Figure 1.7 shows Owen’s archetype.
Embryology was a favorite of Darwin. Why is it that, picking up on a question left dangling earlier, very different adult organisms so often have very similar embryos? It is simply because the embryos in the egg or the womb are not much affected by natural selection responding to changed circumstances, but as the embryos grow, natural selection gets to work. Moreover: “As the embryonic state of each species and group of species partially shows us the structure of their less modified ancient progenitors, we can clearly see why ancient and extinct forms of life should resemble the embryos of their descendants,—our existing species” (Origin, 449).
And so, after a quick look at rudimentary organs – the flotsam and jetsam of the evolutionary process – we are ready for Chapter Fourteen: “Recapitulation and Conclusion.” Missing thus far in the argumentation of the Origin has been our own species.
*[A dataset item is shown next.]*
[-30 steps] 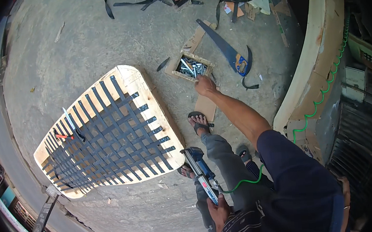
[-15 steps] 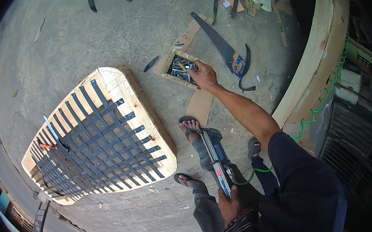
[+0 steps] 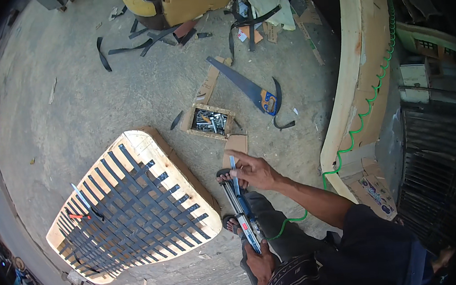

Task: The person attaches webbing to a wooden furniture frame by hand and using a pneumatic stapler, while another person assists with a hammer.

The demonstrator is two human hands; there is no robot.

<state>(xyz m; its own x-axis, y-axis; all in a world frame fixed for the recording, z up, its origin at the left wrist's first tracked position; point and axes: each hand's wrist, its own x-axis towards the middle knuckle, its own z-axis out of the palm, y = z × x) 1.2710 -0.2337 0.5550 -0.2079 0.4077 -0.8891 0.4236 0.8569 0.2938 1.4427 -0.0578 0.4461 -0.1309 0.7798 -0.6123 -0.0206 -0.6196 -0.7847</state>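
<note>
My left hand [image 3: 260, 263] is wrapped round the rear of a pneumatic staple gun [image 3: 241, 217], whose long silver magazine slants across my lap. Between the fingers of my right hand [image 3: 258, 173] is a thin silver staple strip [image 3: 233, 166], held at the front end of the magazine. Whether the strip has entered the magazine, I cannot tell. A green air hose [image 3: 287, 225] runs to the gun. Ahead lies an open wooden box [image 3: 187, 120] full of metal strips. On my left stands a wooden frame [image 3: 144, 144] with black straps [image 3: 136, 205] woven across it.
A hand saw [image 3: 242, 84] lies beyond the box, beside black strap scraps [image 3: 283, 122]. Orange-handled scissors [image 3: 77, 216] and a blade [image 3: 80, 193] rest on the straps. At the right is a long wooden piece [image 3: 348, 56]; a yellow padded piece [image 3: 199, 1] stands at the back.
My right hand has come back from the wooden box to the front of the staple gun, now with a silver strip. The view has shifted; my left hand still grips the gun.
</note>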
It remains missing except for a glancing reference. “Light will be thrown on the origin of man and his history” (488). And then the climax – the most famous passage in the whole of science.
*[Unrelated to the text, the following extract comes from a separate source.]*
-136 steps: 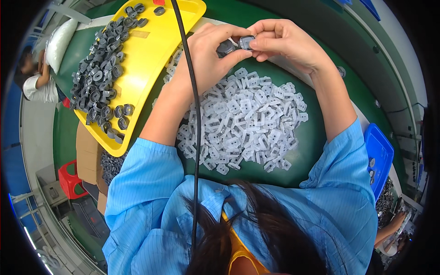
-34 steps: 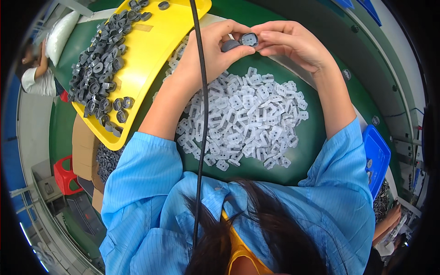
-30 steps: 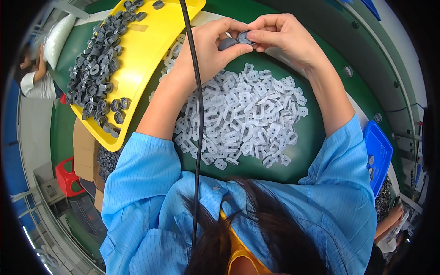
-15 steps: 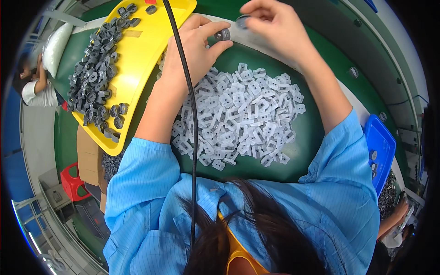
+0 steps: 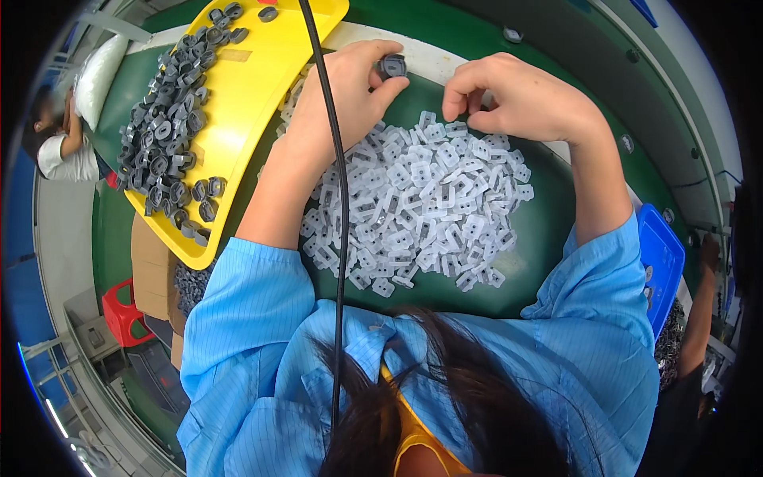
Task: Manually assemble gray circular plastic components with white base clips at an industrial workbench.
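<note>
Green worktop (image 5: 534, 248): smooth, faint sheen, a pale edging (image 5: 429, 65) along its far side and a green strip (image 5: 441, 30) beyond. Blue sleeves (image 5: 250, 290), thin creased cloth with fine lines, reach in from below. Yellow tray (image 5: 248, 97), upper left: glossy plastic, low rim, rounded corners, long heap of hollow dark grey caps (image 5: 161, 131). White pieces (image 5: 421, 203) in a broad loose pile mid-worktop: translucent, flat, notched outlines, small dark openings; pile looks much as it did half a second ago. Blue tray (image 5: 666, 258), far right, partly behind a sleeve. Slim black cable (image 5: 339, 171) crosses before the left wrist. Right hand (image 5: 528, 99) changed most: half a second ago up beyond the pile with a blurred dark round part; now down at the pile's far edge, fingers curled, thumb and forefinger tips just by the white pieces. Cannot tell whether it grips one. Left hand (image 5: 343, 86), above the pile's far left side, pinches a grey part (image 5: 391, 67), short and rounded, between thumb and fingers, as before. Smallest: a round part (image 5: 513, 35) lies on the green strip, a spot bare half a second ago.
</note>
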Demonstrator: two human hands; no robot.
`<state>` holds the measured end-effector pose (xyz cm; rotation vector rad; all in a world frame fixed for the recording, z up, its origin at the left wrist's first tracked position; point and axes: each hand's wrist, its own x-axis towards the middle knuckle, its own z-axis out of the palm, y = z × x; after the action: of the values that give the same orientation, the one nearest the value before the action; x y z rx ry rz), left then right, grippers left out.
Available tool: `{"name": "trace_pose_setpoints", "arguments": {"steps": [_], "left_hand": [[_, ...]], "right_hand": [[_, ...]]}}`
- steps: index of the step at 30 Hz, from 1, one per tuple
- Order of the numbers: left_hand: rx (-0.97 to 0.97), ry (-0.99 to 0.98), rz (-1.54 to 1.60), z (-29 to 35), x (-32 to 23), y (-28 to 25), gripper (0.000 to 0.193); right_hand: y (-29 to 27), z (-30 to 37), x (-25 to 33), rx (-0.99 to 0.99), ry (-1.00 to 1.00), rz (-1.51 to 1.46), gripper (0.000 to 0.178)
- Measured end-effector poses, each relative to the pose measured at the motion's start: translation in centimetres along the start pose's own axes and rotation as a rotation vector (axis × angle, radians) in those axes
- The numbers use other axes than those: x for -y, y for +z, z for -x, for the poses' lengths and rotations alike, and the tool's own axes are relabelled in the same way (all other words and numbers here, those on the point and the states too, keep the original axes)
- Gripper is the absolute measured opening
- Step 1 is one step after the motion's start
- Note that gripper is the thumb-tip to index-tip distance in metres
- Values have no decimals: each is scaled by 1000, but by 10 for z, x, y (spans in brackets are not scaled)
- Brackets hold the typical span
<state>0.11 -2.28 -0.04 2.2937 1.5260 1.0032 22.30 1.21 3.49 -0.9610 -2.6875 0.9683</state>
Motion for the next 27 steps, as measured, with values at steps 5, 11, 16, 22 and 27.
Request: {"name": "trace_pose_setpoints", "arguments": {"steps": [5, 11, 16, 22, 27], "left_hand": [[-32, 92, 15, -3, -2, 0, 35], [6, -16, -7, -1, -4, -2, 35], [-58, -3, 100, -3, 0, 2, 35], [-139, -97, 80, -4, -1, 2, 38], [-236, -20, 45, -5, -4, 7, 35]], "right_hand": [[-1, 4, -2, 54, 72, -176, 23], [-5, 8, -3, 34, 1, -91, 24], [2, -5, -8, 98, 41, -247, 18], [7, -30, 4, -403, 93, -553, 19], [32, -41, 2, -621, 20, -334, 19]]}}
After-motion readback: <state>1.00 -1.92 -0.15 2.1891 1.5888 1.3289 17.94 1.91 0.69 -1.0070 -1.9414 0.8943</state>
It is interesting to contemplate an entangled bank, clothed with many plants of many kinds, with birds singing on the bushes, with various insects flitting about, and with worms crawling through the damp earth, and to reflect that these elaborately constructed forms, so different from each other, and dependent on each other in so complex a manner, have all been produced by laws acting around us. These laws, taken in the largest sense, being Growth with Reproduction; Inheritance which is almost implied by reproduction; Variability from the indirect and direct action of the external conditions of life, and from use and disuse; a Ratio of Increase so high as to lead to a Struggle for Life, and as a consequence to Natural Selection, entailing Divergence of Character and the Extinction of less-improved forms. Thus, from the war of nature, from famine and death, the most exalted object which we are capable of conceiving, namely, the production of the higher animals, directly follows. There is grandeur in this view of life, with its several powers, having been originally breathed into a few forms or into one; and that, whilst this planet has gone cycling on according to the fixed law of gravity, from so simple a beginning endless forms most beautiful and most wonderful have been, and are being, evolved.